## Prompt
Produce an exact copy of the data below.

## Data in this exercise
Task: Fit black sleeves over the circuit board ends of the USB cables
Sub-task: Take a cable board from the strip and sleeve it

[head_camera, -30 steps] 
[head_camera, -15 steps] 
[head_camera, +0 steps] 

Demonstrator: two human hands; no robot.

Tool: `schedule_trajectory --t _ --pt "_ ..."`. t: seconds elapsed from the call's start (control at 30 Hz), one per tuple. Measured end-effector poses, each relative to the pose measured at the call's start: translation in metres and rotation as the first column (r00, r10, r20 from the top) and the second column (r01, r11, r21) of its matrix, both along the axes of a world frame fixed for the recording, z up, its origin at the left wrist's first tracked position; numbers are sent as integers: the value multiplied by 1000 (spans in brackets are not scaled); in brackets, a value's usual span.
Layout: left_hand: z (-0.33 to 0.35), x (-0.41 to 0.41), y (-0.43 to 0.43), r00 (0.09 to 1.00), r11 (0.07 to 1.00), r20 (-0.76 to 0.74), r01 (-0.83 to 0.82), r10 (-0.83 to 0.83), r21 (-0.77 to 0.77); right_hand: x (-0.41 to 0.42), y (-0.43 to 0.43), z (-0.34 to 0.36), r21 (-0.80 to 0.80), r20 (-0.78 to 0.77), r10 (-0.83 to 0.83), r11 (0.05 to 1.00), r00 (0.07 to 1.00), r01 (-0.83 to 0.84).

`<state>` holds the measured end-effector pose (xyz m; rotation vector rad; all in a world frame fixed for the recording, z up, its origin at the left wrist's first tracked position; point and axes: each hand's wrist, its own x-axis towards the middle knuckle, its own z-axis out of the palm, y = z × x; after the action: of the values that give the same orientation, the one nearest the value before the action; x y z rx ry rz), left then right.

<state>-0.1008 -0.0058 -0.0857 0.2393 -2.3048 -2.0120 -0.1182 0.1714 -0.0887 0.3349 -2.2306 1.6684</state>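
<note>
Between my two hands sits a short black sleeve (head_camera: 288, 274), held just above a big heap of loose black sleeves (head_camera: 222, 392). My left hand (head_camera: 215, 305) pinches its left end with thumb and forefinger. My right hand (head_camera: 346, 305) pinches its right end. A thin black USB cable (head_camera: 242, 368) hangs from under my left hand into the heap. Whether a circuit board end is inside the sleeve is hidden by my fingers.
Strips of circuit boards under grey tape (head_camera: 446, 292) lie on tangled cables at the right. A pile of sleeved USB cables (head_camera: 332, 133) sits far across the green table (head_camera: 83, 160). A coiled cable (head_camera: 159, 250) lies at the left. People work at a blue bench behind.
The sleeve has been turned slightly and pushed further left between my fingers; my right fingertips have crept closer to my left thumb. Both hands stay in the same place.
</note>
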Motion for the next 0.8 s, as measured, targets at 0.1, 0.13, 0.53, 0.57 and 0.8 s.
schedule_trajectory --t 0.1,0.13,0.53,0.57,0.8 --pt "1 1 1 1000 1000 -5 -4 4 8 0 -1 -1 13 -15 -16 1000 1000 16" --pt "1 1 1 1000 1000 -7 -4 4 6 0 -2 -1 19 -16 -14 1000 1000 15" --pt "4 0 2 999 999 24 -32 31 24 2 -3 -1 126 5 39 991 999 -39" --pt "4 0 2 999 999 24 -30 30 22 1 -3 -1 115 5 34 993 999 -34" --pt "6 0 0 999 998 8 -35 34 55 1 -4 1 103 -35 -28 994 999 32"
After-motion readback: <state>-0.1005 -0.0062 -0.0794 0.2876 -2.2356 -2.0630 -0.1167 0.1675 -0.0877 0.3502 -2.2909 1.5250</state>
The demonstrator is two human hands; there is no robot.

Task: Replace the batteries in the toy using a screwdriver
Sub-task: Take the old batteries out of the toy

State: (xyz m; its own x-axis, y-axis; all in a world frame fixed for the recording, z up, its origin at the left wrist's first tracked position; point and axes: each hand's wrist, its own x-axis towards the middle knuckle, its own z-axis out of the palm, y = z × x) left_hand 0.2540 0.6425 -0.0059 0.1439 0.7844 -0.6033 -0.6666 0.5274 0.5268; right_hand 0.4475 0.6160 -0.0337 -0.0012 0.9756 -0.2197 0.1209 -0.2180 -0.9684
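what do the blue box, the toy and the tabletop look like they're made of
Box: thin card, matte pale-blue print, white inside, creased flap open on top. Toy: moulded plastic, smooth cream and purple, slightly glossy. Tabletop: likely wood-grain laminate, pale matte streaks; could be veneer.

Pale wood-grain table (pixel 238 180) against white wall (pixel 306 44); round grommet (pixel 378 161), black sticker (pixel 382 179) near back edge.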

## Exercise output
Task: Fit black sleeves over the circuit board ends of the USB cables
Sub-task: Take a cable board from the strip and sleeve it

[head_camera, -30 steps] 
[head_camera, -15 steps] 
[head_camera, +0 steps] 

Demonstrator: two human hands; no robot.

Tool: `schedule_trajectory --t _ --pt "_ ..."`. t: seconds elapsed from the call's start (control at 30 Hz), one per tuple. Measured end-effector poses, each relative to the pose measured at the call's start: translation in metres and rotation as the first column (r00, r10, r20 from the top) and the second column (r01, r11, r21) of its matrix, both along the axes of a world frame fixed for the recording, z up, its origin at the left wrist's first tracked position; numbers are sent as integers: the value multiplied by 1000 (spans in brackets are not scaled); in brackets, a value's usual span.
Layout: left_hand: z (-0.33 to 0.35), x (-0.41 to 0.41), y (-0.43 to 0.43), r00 (0.09 to 1.00), r11 (0.07 to 1.00), r20 (-0.76 to 0.74), r01 (-0.83 to 0.82), r10 (-0.83 to 0.83), r21 (-0.77 to 0.77); right_hand: x (-0.41 to 0.42), y (-0.43 to 0.43), z (-0.34 to 0.36), r21 (-0.80 to 0.80), r20 (-0.78 to 0.77), r10 (-0.83 to 0.83), r11 (0.05 to 1.00), r00 (0.07 to 1.00), r01 (-0.83 to 0.84).

`<state>` holds the measured end-effector pose (xyz m; rotation vector rad; all in a world frame fixed for the recording, z up, its origin at the left wrist's first tracked position; point and axes: each hand's wrist, its own x-axis towards the middle knuckle, its own z-axis out of the palm, y = z × x; after the action: of the values that give the same orientation, the one nearest the value before the action; x y z rx ry rz), left then right.

<state>-0.1008 -0.0058 -0.0857 0.2393 -2.3048 -2.0120 -0.1182 0.1714 -0.0887 0.3349 -2.2306 1.6684</state>
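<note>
Between my two hands sits a short black sleeve (head_camera: 288, 274), held just above a big heap of loose black sleeves (head_camera: 222, 392). My left hand (head_camera: 215, 305) pinches its left end with thumb and forefinger. My right hand (head_camera: 346, 305) pinches its right end. A thin black USB cable (head_camera: 242, 368) hangs from under my left hand into the heap. Whether a circuit board end is inside the sleeve is hidden by my fingers.
Strips of circuit boards under grey tape (head_camera: 446, 292) lie on tangled cables at the right. A pile of sleeved USB cables (head_camera: 332, 133) sits far across the green table (head_camera: 83, 160). A coiled cable (head_camera: 159, 250) lies at the left. People work at a blue bench behind.
The sleeve has been turned slightly and pushed further left between my fingers; my right fingertips have crept closer to my left thumb. Both hands stay in the same place.
</note>
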Motion for the next 0.8 s, as measured, targets at 0.1, 0.13, 0.53, 0.57 and 0.8 s.
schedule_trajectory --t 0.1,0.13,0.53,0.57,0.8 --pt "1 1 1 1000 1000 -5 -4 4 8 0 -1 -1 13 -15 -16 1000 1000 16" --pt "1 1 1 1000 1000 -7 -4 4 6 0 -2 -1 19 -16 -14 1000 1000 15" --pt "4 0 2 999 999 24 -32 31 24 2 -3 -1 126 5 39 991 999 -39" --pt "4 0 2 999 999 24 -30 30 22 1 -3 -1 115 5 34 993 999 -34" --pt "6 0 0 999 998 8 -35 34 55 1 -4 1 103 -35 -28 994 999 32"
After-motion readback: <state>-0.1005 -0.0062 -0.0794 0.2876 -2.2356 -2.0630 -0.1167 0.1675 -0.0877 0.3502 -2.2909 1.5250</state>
The demonstrator is two human hands; there is no robot.

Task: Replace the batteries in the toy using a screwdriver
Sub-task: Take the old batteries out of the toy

State: (xyz m; its own x-axis, y-axis; all in a world frame fixed for the recording, z up, its origin at the left wrist's first tracked position; point and axes: each hand's wrist, its own x-axis towards the middle knuckle, its own z-axis out of the palm, y = z × x) left_hand 0.2540 0.6425 -0.0059 0.1439 0.7844 -0.6033 -0.6666 0.5274 0.5268; right_hand 0.4475 0.6160 -0.0337 -0.0012 0.9756 -0.2197 0.1209 -0.2180 -0.9684
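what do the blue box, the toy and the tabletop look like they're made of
Box: thin card, matte pale-blue print, white inside, creased flap open on top. Toy: moulded plastic, smooth cream and purple, slightly glossy. Tabletop: likely wood-grain laminate, pale matte streaks; could be veneer.

Pale wood-grain table (pixel 238 180) against white wall (pixel 306 44); round grommet (pixel 378 161), black sticker (pixel 382 179) near back edge.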

What appears above is the complete answer to the exercise.